Many have braced themselves for a possible backlash in their new home. Articles have begun to appear in some British newspapers about Hong Kong immigrants buying up properties and filling spaces at private schools. In group chats, Ms. Kwong said she and others often remind each other: “Don’t bother the British too much. Don’t request too much.”
How the government handles these issues will be critical, said Steven Tsang, director of the China Institute at the School of Oriental and African Studies. As more Hong Kongers move into big cities like London, “it means you will be pushing people out and pushing property prices up. It means you’re putting pressure on the schools,” he said.
With time passing, the days have finally settled into a routine for Ms. Kwong. In the mornings, she makes Hong Kong milk tea from leaves and cups she brought with her from home. When her son is home from boarding school, they make char siu, or barbecue pork, together.
Thoughts of the family and friends she left behind are never too distant. Ms. Kwong often posts on social media, wanting to show the benefits of life in Britain. At a memorial in London last month on the anniversary of the 1989 Tiananmen Square massacre, she posted a photo of a lit candle. In Hong Kong, the long-running annual vigil had been banned.

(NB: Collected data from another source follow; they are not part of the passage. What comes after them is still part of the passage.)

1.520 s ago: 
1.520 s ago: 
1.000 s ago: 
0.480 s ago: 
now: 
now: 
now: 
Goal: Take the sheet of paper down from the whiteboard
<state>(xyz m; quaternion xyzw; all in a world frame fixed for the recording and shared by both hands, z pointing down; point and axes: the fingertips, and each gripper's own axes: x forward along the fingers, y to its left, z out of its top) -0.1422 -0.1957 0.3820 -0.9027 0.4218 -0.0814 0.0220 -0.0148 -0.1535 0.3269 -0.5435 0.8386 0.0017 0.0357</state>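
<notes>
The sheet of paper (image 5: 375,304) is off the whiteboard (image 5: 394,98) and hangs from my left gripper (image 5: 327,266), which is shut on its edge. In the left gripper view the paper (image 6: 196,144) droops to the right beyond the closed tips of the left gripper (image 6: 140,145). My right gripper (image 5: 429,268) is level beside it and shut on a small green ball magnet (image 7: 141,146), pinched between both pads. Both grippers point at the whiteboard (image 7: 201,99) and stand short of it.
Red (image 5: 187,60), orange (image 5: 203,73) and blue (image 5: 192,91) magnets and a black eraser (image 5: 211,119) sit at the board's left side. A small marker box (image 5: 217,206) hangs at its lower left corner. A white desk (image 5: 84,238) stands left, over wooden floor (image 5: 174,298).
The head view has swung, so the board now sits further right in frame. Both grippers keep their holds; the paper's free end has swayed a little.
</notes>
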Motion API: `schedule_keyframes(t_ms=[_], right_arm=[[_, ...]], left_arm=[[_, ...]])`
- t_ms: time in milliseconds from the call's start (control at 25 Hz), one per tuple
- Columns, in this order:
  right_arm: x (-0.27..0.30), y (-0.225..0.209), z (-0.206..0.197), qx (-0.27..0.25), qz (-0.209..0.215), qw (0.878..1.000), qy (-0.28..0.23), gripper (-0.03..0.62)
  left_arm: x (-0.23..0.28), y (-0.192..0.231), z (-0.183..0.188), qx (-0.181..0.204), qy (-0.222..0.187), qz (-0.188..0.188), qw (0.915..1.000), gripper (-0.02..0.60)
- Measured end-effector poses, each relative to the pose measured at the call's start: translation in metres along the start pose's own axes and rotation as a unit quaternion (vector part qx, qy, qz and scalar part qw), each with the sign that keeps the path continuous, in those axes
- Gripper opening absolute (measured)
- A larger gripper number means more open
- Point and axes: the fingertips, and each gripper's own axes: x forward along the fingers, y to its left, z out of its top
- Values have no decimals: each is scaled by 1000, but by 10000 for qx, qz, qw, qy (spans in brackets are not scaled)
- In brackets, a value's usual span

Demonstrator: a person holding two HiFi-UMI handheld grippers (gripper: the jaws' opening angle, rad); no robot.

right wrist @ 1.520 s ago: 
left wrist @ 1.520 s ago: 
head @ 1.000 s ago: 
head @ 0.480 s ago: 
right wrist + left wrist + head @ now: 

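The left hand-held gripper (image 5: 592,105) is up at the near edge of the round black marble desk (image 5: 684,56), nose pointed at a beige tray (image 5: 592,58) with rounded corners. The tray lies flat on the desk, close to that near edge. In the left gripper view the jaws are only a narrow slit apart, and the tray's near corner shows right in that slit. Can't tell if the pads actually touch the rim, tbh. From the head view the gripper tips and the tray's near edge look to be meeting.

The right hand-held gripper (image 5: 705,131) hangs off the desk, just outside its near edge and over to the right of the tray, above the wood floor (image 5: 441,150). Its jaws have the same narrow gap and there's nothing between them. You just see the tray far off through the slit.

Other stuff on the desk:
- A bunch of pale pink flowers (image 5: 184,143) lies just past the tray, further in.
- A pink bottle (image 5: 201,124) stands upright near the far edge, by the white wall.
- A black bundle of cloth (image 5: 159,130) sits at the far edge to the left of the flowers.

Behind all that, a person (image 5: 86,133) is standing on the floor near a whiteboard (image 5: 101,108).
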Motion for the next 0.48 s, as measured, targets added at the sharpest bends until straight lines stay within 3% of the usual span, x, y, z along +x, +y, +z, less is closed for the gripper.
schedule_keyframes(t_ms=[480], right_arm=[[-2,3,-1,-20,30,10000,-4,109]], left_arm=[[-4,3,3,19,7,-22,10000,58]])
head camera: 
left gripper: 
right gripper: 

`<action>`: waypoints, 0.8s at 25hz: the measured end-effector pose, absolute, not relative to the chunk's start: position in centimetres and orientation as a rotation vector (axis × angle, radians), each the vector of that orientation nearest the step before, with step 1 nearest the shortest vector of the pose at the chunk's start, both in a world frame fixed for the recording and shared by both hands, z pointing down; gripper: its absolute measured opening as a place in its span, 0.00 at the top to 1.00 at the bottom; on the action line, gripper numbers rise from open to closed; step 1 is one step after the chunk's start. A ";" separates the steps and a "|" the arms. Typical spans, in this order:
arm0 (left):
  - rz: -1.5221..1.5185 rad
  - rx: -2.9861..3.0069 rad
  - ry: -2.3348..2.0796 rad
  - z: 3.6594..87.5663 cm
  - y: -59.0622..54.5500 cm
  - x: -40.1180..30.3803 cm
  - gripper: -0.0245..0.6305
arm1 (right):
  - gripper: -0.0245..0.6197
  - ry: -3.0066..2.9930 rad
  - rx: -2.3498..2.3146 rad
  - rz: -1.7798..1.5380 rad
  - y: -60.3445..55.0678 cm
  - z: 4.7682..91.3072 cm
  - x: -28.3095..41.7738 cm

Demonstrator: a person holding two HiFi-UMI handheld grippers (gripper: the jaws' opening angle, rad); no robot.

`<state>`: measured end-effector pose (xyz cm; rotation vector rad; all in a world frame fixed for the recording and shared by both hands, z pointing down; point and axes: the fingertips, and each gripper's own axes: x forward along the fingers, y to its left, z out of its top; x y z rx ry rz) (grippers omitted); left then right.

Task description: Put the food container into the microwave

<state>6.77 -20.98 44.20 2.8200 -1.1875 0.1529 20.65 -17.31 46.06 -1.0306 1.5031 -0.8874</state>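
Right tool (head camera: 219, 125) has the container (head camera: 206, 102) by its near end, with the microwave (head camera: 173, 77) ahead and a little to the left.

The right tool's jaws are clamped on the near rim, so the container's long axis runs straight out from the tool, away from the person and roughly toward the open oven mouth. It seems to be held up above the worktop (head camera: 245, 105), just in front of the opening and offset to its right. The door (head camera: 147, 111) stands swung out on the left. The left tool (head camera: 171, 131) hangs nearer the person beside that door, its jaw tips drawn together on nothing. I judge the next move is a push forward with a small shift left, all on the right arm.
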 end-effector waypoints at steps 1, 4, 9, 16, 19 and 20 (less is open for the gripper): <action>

At a protest in London on June 12, hundreds of Hong Kongers marched through the city center chanting “Fight for freedom!” and “Stand with Hong Kong!” Organizers wore masks with a Union Jack pattern, and sang “God Save the Queen.”
For the relatives left behind, the separations brought on by the departures are bittersweet. Ms. Kwong’s move was so sudden that her father, Kwong Sing-ng, said he was caught off guard. “I couldn’t bear to see them go,” he said of his daughter and grandson. He had always known that his daughter would send her son overseas one day for school, he said. But “I didn’t expect it to be so soon.”
Tiffany May contributed reporting from Hong Kong.